Your goal: Retype the listing found below exactly, but leave out each picture.

Recorded information:
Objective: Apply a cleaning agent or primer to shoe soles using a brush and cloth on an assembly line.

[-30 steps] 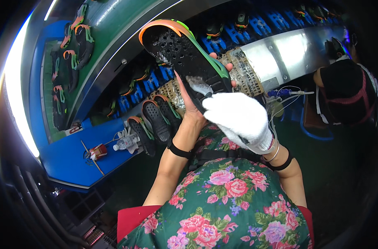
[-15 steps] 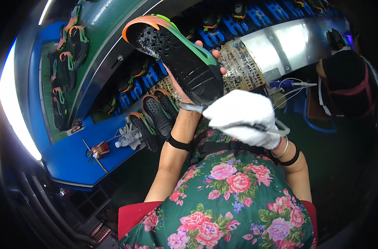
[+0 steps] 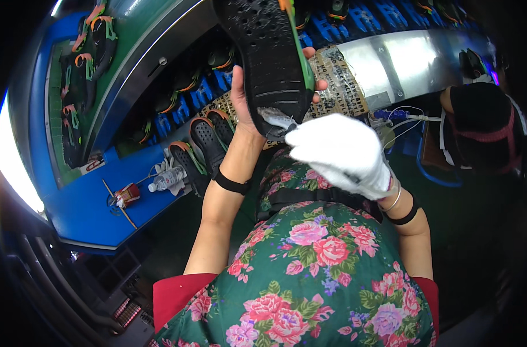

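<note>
A black shoe [image 3: 275, 63] with a perforated forefoot and green and orange trim is held up with its underside or footbed facing me; I cannot tell which. My left hand [image 3: 240, 98] grips it from behind, thumb along its left edge and fingertips showing at the right. A white knit glove covers my right hand [image 3: 338, 151], closed around a brush [image 3: 275, 117] whose handle is mostly hidden. The wet-looking bristles touch the heel end of the shoe. The shoe's toe is cut off by the upper edge of the picture.
Several similar shoes [image 3: 206, 139] stand at left beside a plastic bottle [image 3: 166, 178]. A red container [image 3: 126, 196] with a stick sits on the blue tabletop [image 3: 84, 217]. Blue racks [image 3: 379, 20] run behind a metal guard [image 3: 414, 52]. Another person [image 3: 483, 127] sits at right.
The shoe has come closer to upright and higher in view, its toe leaving the picture. The brush has moved from beside the heel onto the heel surface. The whole view has shifted slightly.
</note>
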Demonstrator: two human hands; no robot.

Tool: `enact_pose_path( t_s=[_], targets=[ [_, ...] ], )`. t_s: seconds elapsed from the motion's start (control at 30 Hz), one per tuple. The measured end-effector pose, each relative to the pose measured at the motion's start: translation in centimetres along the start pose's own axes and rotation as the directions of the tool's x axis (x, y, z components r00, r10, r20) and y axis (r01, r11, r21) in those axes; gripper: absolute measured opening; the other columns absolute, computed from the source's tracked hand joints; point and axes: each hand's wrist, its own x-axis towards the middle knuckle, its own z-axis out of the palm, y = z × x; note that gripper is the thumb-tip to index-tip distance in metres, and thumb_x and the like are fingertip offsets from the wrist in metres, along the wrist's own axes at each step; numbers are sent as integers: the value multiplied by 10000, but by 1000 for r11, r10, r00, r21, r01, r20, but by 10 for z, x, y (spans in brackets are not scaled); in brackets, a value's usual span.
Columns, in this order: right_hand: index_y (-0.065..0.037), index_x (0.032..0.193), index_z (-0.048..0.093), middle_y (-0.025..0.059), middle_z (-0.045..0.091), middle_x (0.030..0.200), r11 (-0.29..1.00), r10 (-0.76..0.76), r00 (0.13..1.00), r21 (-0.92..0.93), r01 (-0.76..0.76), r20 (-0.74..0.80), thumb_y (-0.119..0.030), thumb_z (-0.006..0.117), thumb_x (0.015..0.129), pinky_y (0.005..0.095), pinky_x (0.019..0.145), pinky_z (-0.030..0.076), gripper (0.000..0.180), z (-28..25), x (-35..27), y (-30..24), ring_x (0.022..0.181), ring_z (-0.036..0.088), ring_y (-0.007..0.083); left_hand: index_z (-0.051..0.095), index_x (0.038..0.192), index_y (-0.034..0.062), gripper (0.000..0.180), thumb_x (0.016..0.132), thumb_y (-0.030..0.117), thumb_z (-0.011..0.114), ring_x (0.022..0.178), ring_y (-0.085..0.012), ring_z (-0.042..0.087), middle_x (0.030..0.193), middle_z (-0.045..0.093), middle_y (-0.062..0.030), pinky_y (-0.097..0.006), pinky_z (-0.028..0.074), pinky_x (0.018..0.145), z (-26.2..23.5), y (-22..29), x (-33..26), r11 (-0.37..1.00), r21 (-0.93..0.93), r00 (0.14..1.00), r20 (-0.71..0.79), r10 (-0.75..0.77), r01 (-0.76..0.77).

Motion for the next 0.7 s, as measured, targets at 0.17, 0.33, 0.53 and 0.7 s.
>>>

Response below:
Objective: Apply a cleaning agent or primer to shoe soles using a brush and cloth on an assembly line.

[-30 steps] 
[-15 steps] 
[+0 steps] 

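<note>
A black shoe [image 3: 275, 63] with a perforated forefoot and green and orange trim is held up with its underside or footbed facing me; I cannot tell which. My left hand [image 3: 240, 98] grips it from behind, thumb along its left edge and fingertips showing at the right. A white knit glove covers my right hand [image 3: 338, 151], closed around a brush [image 3: 275, 117] whose handle is mostly hidden. The wet-looking bristles touch the heel end of the shoe. The shoe's toe is cut off by the upper edge of the picture.
Several similar shoes [image 3: 206, 139] stand at left beside a plastic bottle [image 3: 166, 178]. A red container [image 3: 126, 196] with a stick sits on the blue tabletop [image 3: 84, 217]. Blue racks [image 3: 379, 20] run behind a metal guard [image 3: 414, 52]. Another person [image 3: 483, 127] sits at right.
The shoe has come closer to upright and higher in view, its toe leaving the picture. The brush has moved from beside the heel onto the heel surface. The whole view has shifted slightly.
</note>
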Demonstrator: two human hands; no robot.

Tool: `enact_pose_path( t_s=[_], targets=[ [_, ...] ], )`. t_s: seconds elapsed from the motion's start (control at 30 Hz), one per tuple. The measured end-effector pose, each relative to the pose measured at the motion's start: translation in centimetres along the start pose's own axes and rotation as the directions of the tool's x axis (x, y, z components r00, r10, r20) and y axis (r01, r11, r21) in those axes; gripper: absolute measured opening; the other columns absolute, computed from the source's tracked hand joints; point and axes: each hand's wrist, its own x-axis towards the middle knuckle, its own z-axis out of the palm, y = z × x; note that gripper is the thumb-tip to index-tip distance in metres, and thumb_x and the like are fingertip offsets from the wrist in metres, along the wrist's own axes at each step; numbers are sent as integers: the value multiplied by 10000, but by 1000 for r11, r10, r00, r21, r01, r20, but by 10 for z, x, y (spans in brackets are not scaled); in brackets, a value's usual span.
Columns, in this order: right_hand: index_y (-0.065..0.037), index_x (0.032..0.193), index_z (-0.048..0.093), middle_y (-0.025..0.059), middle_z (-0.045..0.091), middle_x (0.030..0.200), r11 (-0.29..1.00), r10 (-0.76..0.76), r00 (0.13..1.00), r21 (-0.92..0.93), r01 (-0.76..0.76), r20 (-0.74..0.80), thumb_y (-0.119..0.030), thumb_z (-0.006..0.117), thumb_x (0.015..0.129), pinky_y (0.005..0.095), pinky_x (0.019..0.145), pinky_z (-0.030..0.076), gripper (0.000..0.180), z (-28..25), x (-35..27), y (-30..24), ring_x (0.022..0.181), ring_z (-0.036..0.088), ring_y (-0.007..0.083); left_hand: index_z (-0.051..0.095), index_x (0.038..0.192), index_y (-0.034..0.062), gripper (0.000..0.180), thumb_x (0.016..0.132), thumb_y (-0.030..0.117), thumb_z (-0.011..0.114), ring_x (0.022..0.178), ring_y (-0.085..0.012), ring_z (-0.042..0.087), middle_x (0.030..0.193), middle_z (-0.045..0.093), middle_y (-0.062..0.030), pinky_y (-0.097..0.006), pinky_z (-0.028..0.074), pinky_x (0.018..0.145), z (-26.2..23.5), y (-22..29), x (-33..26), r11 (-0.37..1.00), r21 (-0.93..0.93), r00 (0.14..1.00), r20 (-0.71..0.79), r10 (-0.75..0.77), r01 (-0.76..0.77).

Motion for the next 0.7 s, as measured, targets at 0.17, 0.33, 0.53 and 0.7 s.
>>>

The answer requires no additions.